If all this sounds like travel writing to slit your wrists to, there is redemption in the form of a Beckettian dry, deadpan humour. Geoff Dyer really knows how to tap into the sheer cussedness of the human spirit, its refusal to cooperate with the imperative to enjoy oneself and our basic ability to allow potentially magical experiences to be ruined by small but insistent gripes. There is a fine honesty at the core of the book, in the recognition that an awful lot of travel does involve doing things or being in places that are dirty, dull or just not quite right at the time. And most admirable of all, there is a great deal of exquisite writing. Credit where it’s due, this really is a wonderfully written book, the voice flawless in its amusingly melancholic disdain, the descriptions original and highly perceptive. I really felt as if I was with Geoff Dyer in his far-flung locations, even if they weren’t places that either of us truly wanted to be.

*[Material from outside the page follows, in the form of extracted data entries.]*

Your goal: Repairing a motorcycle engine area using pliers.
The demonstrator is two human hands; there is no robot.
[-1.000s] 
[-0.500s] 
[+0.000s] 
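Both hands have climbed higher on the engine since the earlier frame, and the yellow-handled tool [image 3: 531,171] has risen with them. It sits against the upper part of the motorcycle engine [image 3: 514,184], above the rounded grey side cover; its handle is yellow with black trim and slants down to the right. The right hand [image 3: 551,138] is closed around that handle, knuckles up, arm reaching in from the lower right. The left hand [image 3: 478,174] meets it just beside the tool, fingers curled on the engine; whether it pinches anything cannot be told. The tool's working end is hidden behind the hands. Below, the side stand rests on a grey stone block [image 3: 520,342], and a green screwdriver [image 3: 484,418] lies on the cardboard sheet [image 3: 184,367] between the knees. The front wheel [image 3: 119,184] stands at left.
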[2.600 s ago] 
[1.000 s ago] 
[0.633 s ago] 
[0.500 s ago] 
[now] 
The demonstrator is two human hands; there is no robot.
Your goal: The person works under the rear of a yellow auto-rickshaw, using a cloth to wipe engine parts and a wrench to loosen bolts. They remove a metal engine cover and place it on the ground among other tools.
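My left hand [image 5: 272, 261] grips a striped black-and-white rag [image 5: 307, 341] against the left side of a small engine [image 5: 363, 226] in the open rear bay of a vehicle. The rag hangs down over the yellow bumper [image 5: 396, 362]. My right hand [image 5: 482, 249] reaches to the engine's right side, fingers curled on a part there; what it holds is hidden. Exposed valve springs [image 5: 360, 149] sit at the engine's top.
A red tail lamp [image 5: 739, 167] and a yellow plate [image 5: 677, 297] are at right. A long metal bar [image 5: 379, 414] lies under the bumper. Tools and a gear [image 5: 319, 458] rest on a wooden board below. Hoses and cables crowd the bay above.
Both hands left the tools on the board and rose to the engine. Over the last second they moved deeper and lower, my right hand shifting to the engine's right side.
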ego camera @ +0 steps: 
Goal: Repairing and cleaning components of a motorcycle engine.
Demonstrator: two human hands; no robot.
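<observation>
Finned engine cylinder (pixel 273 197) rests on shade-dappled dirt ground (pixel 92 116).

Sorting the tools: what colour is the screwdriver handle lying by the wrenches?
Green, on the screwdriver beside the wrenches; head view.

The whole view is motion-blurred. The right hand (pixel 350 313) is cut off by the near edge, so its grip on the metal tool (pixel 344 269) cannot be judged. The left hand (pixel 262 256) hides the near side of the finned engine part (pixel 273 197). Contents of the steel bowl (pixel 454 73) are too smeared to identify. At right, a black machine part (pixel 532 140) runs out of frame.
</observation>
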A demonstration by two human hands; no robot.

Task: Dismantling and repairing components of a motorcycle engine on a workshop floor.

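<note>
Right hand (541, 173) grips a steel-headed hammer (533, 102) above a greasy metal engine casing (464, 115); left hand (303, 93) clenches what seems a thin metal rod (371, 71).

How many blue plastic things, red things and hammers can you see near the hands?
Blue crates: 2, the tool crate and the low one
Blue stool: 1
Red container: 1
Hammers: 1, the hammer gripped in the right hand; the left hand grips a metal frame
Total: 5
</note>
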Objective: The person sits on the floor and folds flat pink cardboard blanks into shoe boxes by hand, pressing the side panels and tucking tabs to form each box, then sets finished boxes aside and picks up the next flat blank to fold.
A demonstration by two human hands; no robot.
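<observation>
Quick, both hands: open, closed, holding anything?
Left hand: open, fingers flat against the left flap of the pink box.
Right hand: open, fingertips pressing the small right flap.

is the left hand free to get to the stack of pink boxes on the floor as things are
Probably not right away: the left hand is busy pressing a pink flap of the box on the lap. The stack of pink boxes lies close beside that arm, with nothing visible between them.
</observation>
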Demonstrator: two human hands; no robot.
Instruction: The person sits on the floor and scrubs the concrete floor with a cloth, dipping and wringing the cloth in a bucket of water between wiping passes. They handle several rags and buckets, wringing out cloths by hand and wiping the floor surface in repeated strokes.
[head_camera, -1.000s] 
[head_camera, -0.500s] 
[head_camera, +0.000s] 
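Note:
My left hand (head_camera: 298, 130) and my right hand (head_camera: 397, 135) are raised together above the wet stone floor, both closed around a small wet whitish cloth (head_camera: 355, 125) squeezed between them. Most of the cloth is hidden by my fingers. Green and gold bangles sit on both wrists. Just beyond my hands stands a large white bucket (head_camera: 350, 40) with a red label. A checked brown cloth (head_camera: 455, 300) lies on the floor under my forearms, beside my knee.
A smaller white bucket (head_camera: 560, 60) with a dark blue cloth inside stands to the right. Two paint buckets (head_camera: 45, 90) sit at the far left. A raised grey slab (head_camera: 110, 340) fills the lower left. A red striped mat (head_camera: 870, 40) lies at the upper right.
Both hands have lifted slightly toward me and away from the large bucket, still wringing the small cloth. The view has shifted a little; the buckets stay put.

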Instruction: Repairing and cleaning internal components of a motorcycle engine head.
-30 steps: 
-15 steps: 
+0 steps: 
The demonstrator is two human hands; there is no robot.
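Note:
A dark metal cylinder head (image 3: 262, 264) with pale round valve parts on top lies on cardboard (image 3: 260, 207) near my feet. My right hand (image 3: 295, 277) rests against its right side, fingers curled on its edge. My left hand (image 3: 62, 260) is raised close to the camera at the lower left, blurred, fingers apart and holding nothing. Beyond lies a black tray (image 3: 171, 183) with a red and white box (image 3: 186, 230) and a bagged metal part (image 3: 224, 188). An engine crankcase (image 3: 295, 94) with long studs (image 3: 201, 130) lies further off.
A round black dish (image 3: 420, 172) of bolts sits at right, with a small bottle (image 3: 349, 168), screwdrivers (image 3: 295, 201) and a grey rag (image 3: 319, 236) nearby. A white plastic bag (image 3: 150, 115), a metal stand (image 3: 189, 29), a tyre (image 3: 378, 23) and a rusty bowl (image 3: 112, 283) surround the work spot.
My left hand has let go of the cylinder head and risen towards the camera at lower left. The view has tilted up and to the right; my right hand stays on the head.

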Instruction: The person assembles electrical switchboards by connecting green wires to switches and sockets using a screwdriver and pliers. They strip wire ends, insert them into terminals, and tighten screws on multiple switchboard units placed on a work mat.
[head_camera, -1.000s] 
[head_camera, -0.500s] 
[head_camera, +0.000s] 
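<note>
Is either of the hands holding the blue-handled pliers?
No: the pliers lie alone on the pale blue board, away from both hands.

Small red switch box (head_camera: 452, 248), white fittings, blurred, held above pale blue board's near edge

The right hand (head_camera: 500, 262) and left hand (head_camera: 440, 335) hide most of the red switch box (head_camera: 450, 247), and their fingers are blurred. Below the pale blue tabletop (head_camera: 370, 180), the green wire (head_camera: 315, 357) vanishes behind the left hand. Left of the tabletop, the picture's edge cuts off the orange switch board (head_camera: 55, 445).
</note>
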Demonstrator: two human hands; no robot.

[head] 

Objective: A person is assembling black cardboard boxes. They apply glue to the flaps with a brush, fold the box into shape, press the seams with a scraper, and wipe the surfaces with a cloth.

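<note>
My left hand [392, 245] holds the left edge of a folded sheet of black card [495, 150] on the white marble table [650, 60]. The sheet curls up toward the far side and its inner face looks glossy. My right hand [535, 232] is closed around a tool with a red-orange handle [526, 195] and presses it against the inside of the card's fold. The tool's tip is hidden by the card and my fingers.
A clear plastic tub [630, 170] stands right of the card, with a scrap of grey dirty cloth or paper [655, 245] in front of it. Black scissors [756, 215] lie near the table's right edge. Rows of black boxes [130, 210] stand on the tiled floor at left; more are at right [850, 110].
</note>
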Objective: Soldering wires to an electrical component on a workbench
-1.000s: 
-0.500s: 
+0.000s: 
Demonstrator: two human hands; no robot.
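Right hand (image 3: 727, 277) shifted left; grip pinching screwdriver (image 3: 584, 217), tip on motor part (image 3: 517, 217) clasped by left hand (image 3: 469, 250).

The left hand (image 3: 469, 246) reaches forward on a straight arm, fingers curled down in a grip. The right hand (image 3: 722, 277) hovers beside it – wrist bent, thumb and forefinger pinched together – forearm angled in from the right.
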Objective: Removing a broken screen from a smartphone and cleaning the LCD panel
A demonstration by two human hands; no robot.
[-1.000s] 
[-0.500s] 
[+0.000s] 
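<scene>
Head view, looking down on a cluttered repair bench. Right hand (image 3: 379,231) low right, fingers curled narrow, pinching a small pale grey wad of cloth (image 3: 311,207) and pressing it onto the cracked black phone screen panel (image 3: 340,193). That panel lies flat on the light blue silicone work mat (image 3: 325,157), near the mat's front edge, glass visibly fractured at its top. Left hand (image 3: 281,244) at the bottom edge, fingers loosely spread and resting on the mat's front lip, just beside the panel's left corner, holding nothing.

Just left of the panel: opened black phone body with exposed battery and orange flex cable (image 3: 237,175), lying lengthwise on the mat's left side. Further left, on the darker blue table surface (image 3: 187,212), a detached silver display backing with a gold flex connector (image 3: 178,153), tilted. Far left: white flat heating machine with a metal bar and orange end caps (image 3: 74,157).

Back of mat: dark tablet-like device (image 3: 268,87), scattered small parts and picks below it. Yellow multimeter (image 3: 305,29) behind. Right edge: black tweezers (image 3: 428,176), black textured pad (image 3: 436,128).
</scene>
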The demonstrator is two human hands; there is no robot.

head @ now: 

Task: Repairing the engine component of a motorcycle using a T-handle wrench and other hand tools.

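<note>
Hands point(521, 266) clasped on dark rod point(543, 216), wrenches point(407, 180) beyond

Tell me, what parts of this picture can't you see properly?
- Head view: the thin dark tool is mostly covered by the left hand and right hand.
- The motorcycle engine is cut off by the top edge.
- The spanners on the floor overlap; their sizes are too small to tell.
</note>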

I admired this book greatly, but could not bring myself to like it, because I could not bring myself to like Geoff Dyer. He made me think of the boys who’d sit at the back in the graduate seminars: dissimulating protective boredom, mocking and contemptuous and too clever for their own good. To be fair to Dyer, there are times, towards the end of the book, when he allows a little real emotion to soak through, and I liked him the better for it. But sometimes I just wanted to give him a boot up the backside and tell him to get over himself; there is no way an author of as many books – and award-winning ones at that – could ever be so hopeless, so lazy or so unfulfilled.
I’ve often complained before that readers are too bothered about liking characters in books, and I hold to this when it comes to fiction. Every character in a fictional universe has been created for a purpose. To get the most out of that universe, it’s best to accept that unsympathetic characters may just need to be that way for the story to unfold as it does. When it comes to personality-led non-fiction, though, I find the contact between reader and narrator to be too tight, too intimate, too real, to gain any sort of useful emotional distance. Geoff Dyer’s voice appeals to the piggy side of human nature, and he invites the reader to be okay with consistently low-level failure, out of our own idiocies and weaknesses. I am not okay with this. I am, for instance, completely out of patience with people who do drugs. I do not look upon it indulgently as the sort of thing anyone could fall into. If Geoff Dyer had the misfortune to read any non-fiction by me, he would find me a prissy, uptight, overachieving school ma’am type. Which I am. I disapproved of him and his silly magic mushrooms. But I suppose I suspected that his persona was at least partially false. For all that humans are destined to fail and mess up, we are equally hardwired to try and to aspire. Geoff Dyer obviously likes the waster persona he wears in his narratives, but I think I know his secret. I would put good money on there being a part of him that’s pure good boy, diligent, assiduous and hard-working. He would just consider it too uncool to be on view.